Her mouth twisted into a seductive smile that he found impossible to resist. She settled back against the tufted seat and licked her lips. “Why Mr. VanHorn,” she breathed and he was instantly so hot he wanted to pull on his tie. “It looks like you’re a man after my own heart.”
“Okay, so I believe you.” Daegan rubbed an ache from his shoulder and winced as he held the receiver to his ear “The boy’s mine. I saw a chart with his blood type.”
Bibi sighed gratefully. “Thanks for all your faith. Now, what’re you going to do about him?” Daegan heard the worry edging her voice and he wondered how he’d ever found her vaguely attractive. It wasn’t so much a matter of looks as of attitude. The fact that she wasn’t interested in her own child was unnatural.
“I figure I’ve got several options. I can tell everyone the truth and—”
“Oh, God, don’t do that. If that woman finds out that Jon stands to inherit a fortune, then she’d let Dad claim him or try and blackmail me or—”
“She won’t do either,” Daegan said with conviction. In his encounters with Kate, he’d started to change his opinion of her. She didn’t seem the least bit concerned about money. “I don’t know why she got involved in the first place, but I can tell you firsthand that she loves that kid more than anything.”

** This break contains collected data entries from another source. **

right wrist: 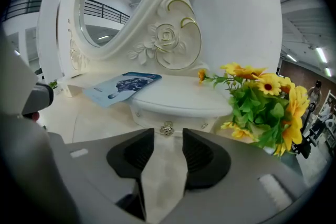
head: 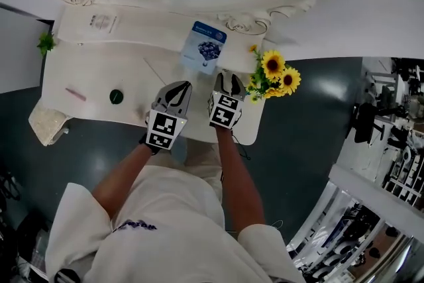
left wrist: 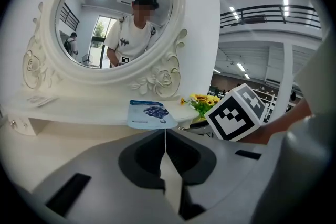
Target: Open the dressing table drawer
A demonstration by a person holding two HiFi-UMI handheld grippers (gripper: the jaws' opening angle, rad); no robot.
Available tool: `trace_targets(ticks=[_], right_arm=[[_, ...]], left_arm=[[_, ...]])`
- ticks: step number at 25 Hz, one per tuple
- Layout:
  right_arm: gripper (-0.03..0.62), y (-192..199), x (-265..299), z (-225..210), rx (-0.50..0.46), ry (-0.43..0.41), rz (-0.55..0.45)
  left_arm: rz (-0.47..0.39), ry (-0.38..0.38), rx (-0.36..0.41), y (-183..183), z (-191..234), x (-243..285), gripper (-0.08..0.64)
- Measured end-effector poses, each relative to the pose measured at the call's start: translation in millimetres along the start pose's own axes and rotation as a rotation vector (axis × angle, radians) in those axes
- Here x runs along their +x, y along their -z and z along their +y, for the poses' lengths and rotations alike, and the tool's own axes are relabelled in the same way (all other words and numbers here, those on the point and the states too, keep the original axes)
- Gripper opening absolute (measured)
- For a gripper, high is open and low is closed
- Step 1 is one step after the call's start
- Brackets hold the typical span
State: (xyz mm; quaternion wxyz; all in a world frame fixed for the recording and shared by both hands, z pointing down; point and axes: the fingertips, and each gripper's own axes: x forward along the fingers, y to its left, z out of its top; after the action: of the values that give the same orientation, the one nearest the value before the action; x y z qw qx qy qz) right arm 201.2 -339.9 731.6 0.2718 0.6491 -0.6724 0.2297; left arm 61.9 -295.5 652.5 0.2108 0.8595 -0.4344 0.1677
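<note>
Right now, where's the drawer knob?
Centre of the right gripper view: the knob sits on the front of the small drawer, left of the sunflowers.

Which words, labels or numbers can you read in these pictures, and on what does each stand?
No text can be read.
Blue packet: print too small to read.
White packet: print too blurred to read.
Shirt: purple print, unreadable.
Marker cubes: black-and-white squares only, no words.

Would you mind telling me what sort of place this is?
Probably a mock vanity corner inside a large hall: a white carved dressing table with an oval mirror, yet a railed upper gallery behind.
</note>
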Motion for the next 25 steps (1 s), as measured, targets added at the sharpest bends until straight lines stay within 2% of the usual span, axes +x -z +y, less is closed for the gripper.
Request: trace_targets(ticks=[9,14,25], right_arm=[[0.152,-4.9,18.7,4.8,-0.003,-0.004,0.003],[0.115,-3.3,20.9,4.0,-0.002,0.020,0.012],[0.110,-2.5,18.6,4.2,-0.008,0.018,0.025]], left_arm=[[0.024,0.003,-0.008,6.9,0.6,4.3,0.009],[0.031,0.031,-0.001,10.0,-5.9,2.8,0.009],[0.053,0.065,0.033,17.1,-18.1,-9.9,0.009]])
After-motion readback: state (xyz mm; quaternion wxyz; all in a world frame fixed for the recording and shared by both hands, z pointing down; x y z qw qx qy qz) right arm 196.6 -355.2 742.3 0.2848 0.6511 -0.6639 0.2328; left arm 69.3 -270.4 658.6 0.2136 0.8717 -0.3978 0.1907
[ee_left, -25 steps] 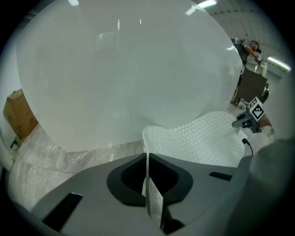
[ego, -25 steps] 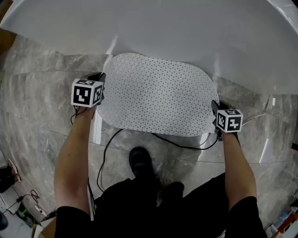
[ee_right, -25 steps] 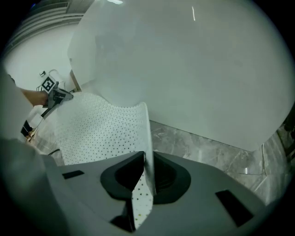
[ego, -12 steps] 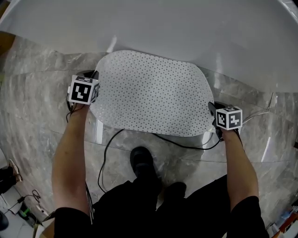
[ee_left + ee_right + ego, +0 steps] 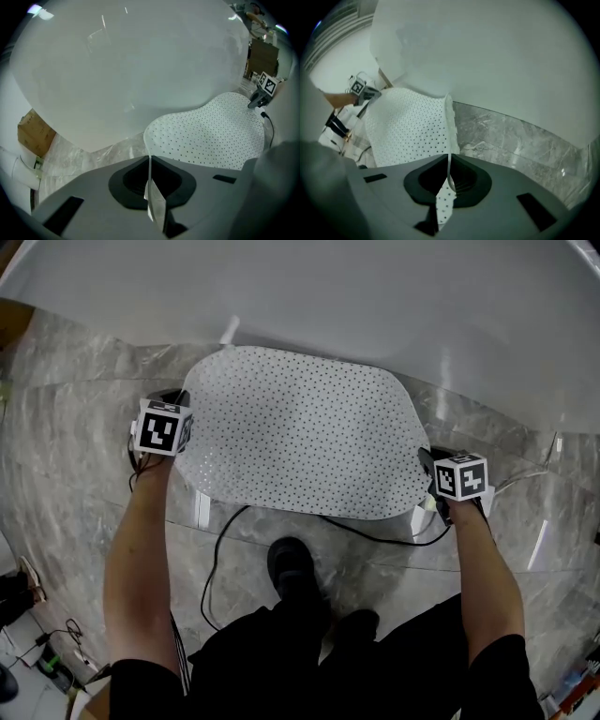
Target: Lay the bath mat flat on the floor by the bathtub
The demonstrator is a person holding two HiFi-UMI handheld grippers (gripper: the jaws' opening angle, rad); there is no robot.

“I didn’t say she didn’t care about him, but just because she loves him doesn’t mean she doesn’t have a mercenary streak in her. Face it, Daegan, we all do. My guess is she split the eighty thousand dollars Dad gave Tyrell. Maybe she got the short end of the stick, but don’t make her out like she’s some kind of goddamned saint.”
“None of us are.”
“Just so we understand each other,” Bibi said and he heard her click a lighter. She let out a long breath. “Option one’s out, what’s number two?”
“I stake my claim as the natural father.”

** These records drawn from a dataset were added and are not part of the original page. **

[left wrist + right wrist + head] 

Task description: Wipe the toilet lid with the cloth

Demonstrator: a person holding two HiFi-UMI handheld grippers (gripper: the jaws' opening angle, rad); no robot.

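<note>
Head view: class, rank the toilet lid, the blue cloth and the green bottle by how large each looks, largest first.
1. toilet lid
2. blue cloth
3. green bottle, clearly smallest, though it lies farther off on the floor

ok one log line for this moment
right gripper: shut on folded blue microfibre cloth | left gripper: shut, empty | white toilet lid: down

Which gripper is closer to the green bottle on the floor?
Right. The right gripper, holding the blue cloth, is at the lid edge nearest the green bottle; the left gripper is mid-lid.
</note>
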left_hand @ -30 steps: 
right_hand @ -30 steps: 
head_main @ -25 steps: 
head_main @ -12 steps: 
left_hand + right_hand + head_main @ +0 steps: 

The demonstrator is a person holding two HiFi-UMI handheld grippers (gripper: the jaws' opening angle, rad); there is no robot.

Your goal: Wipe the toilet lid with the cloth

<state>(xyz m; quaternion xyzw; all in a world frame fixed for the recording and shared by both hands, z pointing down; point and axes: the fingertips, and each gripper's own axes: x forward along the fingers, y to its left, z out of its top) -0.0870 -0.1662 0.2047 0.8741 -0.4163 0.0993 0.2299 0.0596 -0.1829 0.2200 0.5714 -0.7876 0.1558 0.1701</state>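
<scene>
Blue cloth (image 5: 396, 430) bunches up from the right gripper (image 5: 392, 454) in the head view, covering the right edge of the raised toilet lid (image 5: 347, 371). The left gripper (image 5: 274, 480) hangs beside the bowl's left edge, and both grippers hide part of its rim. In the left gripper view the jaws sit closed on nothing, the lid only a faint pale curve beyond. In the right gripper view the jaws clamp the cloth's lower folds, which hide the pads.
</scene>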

“That’s worse yet. You’ll have to name me as the mother and Kyle will never forgive me.”
Now we were getting to the nitty-gritty.
“How is lover boy?” Daegan asked, not even remotely curious.

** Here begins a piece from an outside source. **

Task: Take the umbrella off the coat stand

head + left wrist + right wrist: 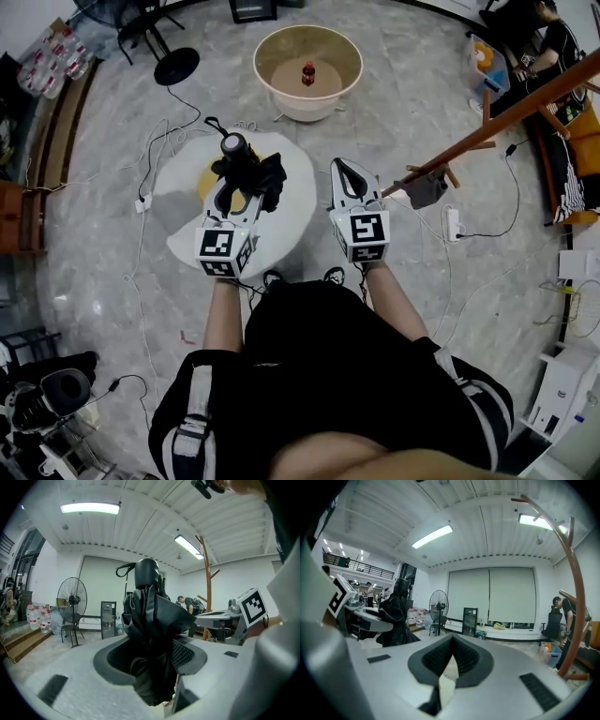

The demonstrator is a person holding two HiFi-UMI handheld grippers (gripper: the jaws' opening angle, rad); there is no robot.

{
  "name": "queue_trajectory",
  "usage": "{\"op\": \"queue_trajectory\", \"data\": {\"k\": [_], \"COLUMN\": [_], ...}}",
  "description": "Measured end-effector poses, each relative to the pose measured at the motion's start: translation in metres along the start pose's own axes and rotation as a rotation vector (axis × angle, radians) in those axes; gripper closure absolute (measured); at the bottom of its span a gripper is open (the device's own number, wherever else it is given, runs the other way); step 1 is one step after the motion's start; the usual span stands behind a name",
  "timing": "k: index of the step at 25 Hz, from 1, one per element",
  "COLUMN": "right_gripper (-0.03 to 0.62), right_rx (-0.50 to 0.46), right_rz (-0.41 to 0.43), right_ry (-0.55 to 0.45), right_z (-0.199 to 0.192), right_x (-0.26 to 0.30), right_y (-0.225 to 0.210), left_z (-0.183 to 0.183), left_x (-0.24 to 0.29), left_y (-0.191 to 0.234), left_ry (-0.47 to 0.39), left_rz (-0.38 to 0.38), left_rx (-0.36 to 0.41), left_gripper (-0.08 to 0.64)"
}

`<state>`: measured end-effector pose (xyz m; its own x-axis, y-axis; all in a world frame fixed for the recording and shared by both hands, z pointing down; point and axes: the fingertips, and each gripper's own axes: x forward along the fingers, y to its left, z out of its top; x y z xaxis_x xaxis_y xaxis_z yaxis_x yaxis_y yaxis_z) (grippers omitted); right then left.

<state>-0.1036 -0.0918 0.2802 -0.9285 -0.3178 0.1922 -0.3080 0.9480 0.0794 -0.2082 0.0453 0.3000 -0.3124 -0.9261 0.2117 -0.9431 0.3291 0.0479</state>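
The left claw (pixel 238 184) grips, part-way closed, the folded black umbrella (pixel 246 165), holding it upright, seemingly to keep it clear at nine o'clock of the coat stand (pixel 497 111), while the right claw (pixel 346 171) hovers alongside, jaws together and empty.

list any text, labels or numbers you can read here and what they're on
No words or numbers can be read in any view.
left gripper and right gripper: their cubes carry black-and-white square markers, patterns only, no letters.
bottle in the basin: red label, too small to read.
bottle packs at the room's edge: red labels, too small to read.
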Motion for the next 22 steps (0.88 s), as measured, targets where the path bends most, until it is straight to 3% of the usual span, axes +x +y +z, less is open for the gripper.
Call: {"op": "queue_trajectory", "data": {"k": [4,13,22], "right_gripper": [0.588,0.588,0.587], "right_rx": [-0.005,-0.018,-0.033], "right_rz": [-0.024,-0.066,-0.077], "right_ry": [-0.040,-0.088,-0.099], "right_z": [0.016,0.034,0.026], "right_x": [-0.007,-0.028,-0.036], "right_y": [-0.011,-0.017,-0.023], "left_z": [0.023,0.026,0.022], "left_x": [0.005,-0.005,-0.002], "left_y": [-0.007,-0.026,-0.044], "left_ry": [-0.033,-0.039,-0.035], "left_rz": [-0.018,-0.067,-0.105], "left_rx": [0.052,0.039,0.051], "left_gripper": [0.344,0.344,0.344]}}
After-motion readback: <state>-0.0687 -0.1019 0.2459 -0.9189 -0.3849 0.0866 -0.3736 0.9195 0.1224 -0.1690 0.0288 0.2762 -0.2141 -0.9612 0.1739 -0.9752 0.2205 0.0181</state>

“Fine, so far. He adores me, Daegan. For the first time in my life someone really loves me, but if he found out that the baby I’d given up was…was conceived with my cousin, I think…I think I’d lose him.” Her voice actually shook with emotion and Daegan felt like a heel, as he did each time he was reminded of his one night with Bibi.
“If he loves you, he won’t care what happened in the past.”
“You’re a great one to talk,” she said, sarcasm lacing her words. “The original ‘love ’em and leave ’em’ guy.”
He bit back a hot retort and decided she had the right to her bitterness. “Now that I’m in this, Bibi, I won’t be able to leave it alone.”
“Your job was to find the boy and come up with some idea of how to thwart Daddy.”
“It may not be possible.”
“Oh, Christ, Daegan, anything’s possible, don’t you know that by now?”
He glared out the window to the dark night, caught his reflection staring harshly at himself, and wished to heaven that there was an easy answer. “What do you want from me, Bibi?”
She let out a long-suffering sigh. “I want the same thing I gave you for fifteen years. My life. With no complications.”
“I don’t think I can promise that.”
“Well, do
some
thing. Find out what secrets the Summers woman is hiding, get some dirt on her so that we have some leverage.”
“In case we have to resort to blackmail or extortion?” The thought burned like hot lead in his stomach.